Self-Supervised Learning of Pretext-Invariant Representations

Ishan Misra; Laurens van der Maaten

2020 CVPR CVPR 2020

Self-Supervised Learning of Pretext-Invariant Representations

Abstract

The goal of self-supervised learning from images is to construct image representations that are semantically meaningful via pretext tasks that do not require semantic annotations. Many pretext tasks lead to representations that are covariant with image transformations. We argue that, instead, semantic representations ought to be invariant under such transformations. Specifically, we develop Pretext-Invariant Representation Learning (PIRL, pronounced as `pearl') that learns invariant representations based on pretext tasks.
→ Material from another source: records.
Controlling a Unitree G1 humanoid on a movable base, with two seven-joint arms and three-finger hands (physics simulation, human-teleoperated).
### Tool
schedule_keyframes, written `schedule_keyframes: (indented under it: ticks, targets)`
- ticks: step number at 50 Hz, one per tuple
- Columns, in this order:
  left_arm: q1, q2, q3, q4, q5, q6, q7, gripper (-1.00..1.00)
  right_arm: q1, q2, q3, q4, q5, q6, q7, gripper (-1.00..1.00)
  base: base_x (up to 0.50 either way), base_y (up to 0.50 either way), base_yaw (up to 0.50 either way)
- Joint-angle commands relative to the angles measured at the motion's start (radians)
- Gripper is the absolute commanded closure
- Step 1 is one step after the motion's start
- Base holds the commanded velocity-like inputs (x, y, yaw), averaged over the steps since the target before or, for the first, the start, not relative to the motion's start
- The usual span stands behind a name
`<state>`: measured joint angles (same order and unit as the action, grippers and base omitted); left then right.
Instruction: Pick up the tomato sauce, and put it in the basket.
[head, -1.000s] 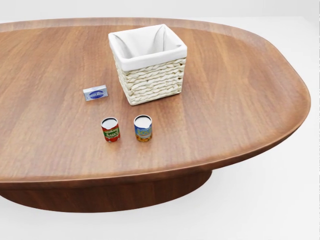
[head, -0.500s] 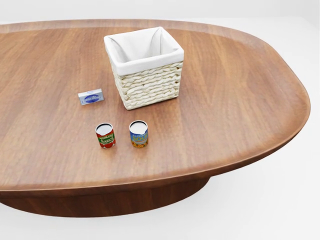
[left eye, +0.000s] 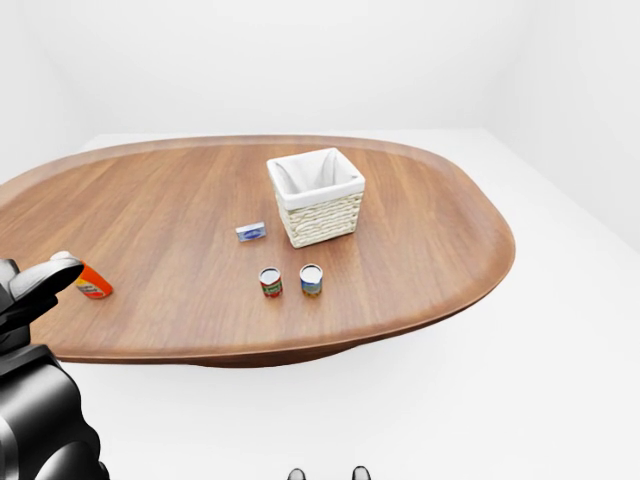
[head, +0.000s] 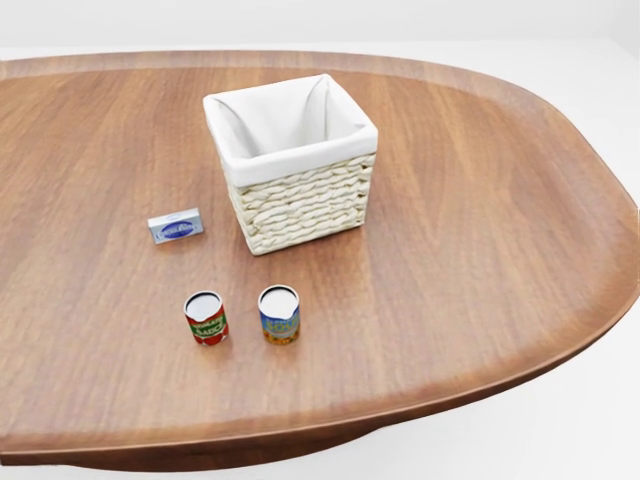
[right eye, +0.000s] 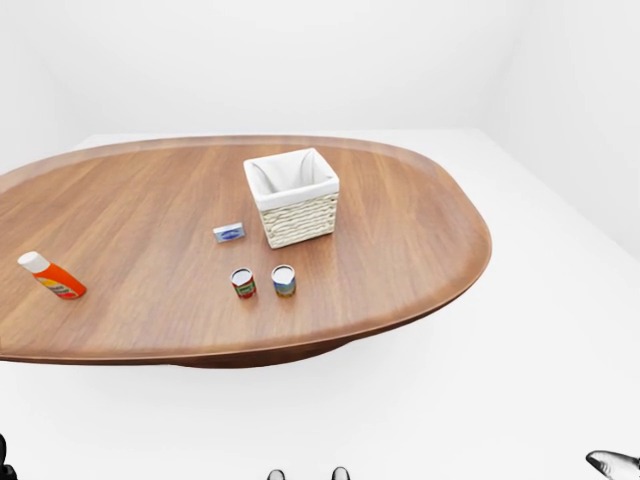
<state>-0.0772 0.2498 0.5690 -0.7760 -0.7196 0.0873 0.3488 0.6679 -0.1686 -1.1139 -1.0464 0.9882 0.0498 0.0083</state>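
Camera moved closer; tomato sauce (head: 205, 318) and basket (head: 300, 200) loom larger.

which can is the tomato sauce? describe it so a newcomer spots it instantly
Start at the woven basket with the white liner on the wooden table. Below it in the head view two small cans stand upright side by side. The tomato sauce is the left one, with a red label; its neighbour is blue and yellow.

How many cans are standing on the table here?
2. The tomato sauce can stands below the basket in the head view; the blue-labelled can stands just right of it. None appears hidden.
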Motion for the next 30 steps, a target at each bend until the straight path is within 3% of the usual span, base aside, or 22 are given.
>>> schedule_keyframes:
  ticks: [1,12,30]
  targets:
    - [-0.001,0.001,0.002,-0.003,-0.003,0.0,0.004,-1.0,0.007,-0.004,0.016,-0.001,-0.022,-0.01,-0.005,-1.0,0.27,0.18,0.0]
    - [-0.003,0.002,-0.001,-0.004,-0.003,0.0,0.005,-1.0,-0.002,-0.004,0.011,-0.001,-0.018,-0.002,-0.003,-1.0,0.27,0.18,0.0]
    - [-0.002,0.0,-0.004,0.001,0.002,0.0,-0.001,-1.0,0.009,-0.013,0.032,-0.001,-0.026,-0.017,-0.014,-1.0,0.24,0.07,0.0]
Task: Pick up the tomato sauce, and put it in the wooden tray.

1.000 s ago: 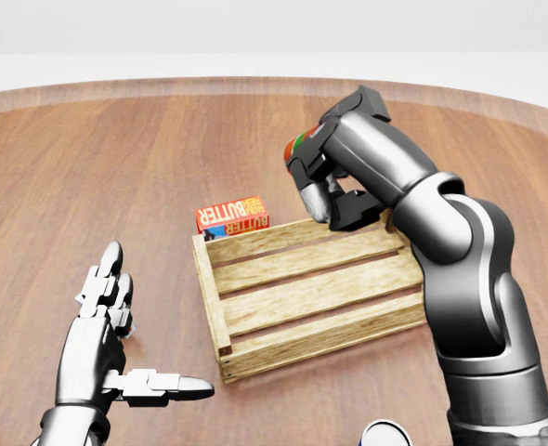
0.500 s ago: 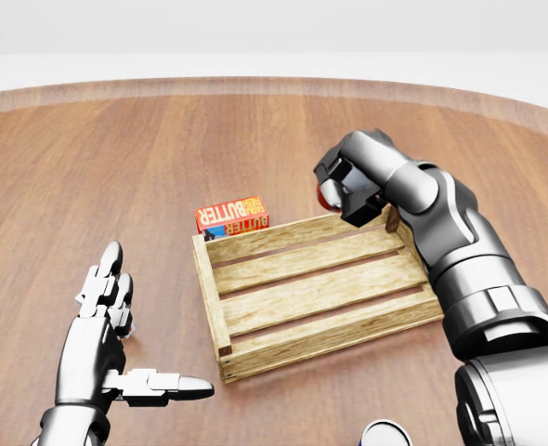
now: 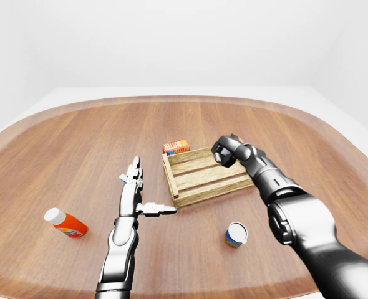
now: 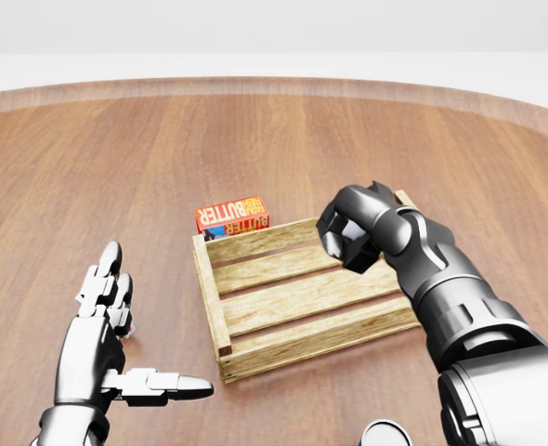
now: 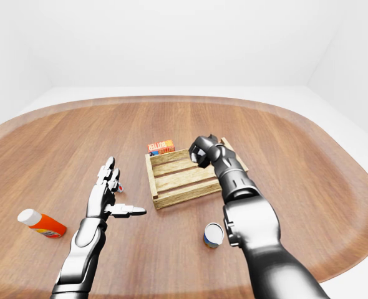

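The right hand (image 4: 348, 234) is curled over the wooden tray (image 4: 283, 307); its contents are hidden. The left hand (image 4: 116, 334) is spread. Only the eye views show the orange bottle (image 3: 65, 222) and the can (image 3: 236, 235).

Open slats across the left and near part of the wooden tray (image 4: 293, 295); right hand (image 4: 350, 229) over its far right corner. Butter box (image 4: 231, 215) just beyond the far left corner. Bare surface (image 3: 78, 143) left of the tray up to the spread left hand (image 4: 107, 321). Can (image 3: 236, 235) near, well apart.
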Tool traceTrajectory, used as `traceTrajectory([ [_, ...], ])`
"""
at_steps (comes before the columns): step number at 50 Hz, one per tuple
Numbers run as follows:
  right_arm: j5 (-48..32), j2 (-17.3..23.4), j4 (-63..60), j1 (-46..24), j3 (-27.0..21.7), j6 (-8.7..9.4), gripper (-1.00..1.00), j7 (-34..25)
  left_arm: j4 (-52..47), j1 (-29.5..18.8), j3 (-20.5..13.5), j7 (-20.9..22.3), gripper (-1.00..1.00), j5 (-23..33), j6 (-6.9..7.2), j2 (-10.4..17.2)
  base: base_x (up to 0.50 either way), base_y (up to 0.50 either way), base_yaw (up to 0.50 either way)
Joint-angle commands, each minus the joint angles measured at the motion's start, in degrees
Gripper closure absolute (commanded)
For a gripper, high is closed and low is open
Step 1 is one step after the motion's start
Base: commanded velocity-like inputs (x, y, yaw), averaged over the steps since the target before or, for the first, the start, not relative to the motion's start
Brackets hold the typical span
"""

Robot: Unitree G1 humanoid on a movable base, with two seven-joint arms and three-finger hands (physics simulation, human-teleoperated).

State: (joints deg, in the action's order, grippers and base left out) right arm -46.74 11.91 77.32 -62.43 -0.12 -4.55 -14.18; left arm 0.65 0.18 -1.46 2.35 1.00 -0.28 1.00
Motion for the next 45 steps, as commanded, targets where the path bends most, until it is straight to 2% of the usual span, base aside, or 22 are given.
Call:
traceTrajectory([
  [1,-5.9,-0.8,1.2,-0.1,0.3,1.61,1.0,1.7,-0.1,0.0,0.0,0.0,-1.0,-0.1,0.09,0.0,0.0,0.0,0.0],
  [7,-10.6,-0.8,1.4,-0.4,1.3,2.26,1.0,1.4,-0.1,0.0,0.0,0.1,-1.0,-0.1,0.09,0.0,0.0,0.0,0.0],
  [14,-12.1,-0.8,1.4,-0.6,0.4,3.06,1.0,0.4,-0.2,0.0,0.0,0.1,-1.0,-0.1,0.12,0.0,0.0,0.0,0.0],
  [34,-12.3,-0.8,1.5,0.4,-0.3,3.68,1.0,-2.6,-0.2,0.1,-0.1,0.1,-1.0,-0.3,0.12,0.0,0.0,0.0,0.0],
  [45,-12.7,-0.5,1.5,1.2,-0.2,4.66,1.0,-4.7,-0.1,0.1,-0.1,0.2,-1.0,-0.3,0.02,0.0,0.0,0.0,0.0],
])
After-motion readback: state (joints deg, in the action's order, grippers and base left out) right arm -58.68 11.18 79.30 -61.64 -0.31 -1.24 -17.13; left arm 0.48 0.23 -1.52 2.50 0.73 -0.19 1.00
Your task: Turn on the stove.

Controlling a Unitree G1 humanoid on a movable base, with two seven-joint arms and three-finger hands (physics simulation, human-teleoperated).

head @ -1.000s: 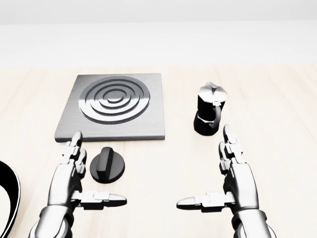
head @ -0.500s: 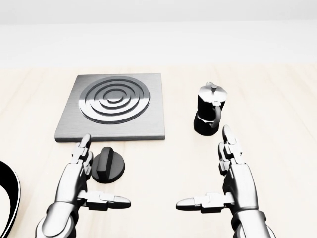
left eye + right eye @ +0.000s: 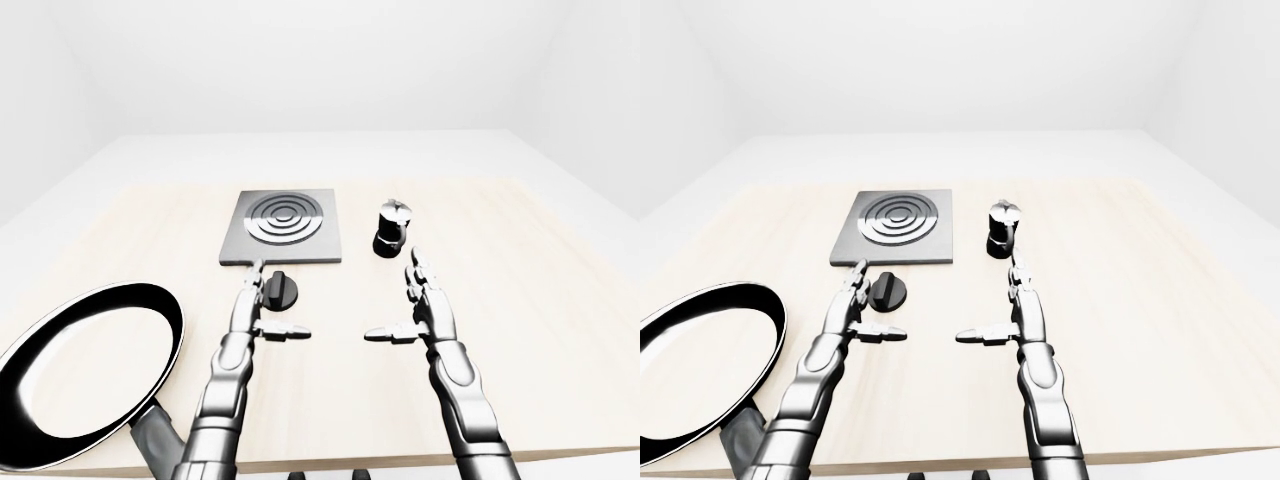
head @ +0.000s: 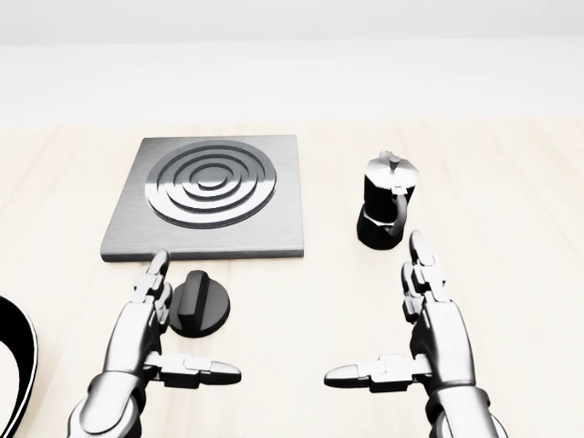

We use PIRL with a commonly used pretext task that involves solving jigsaw puzzles. We find that PIRL substantially improves the semantic quality of the learned image representations. Our approach sets a new state-of-the-art in self-supervised learning from images on several popular benchmarks for self-supervised learning. Despite being unsupervised, PIRL outperforms supervised pre-training in learning image representations for object detection. Altogether, our results demonstrate the potential of self-supervised representations with good invariance properties.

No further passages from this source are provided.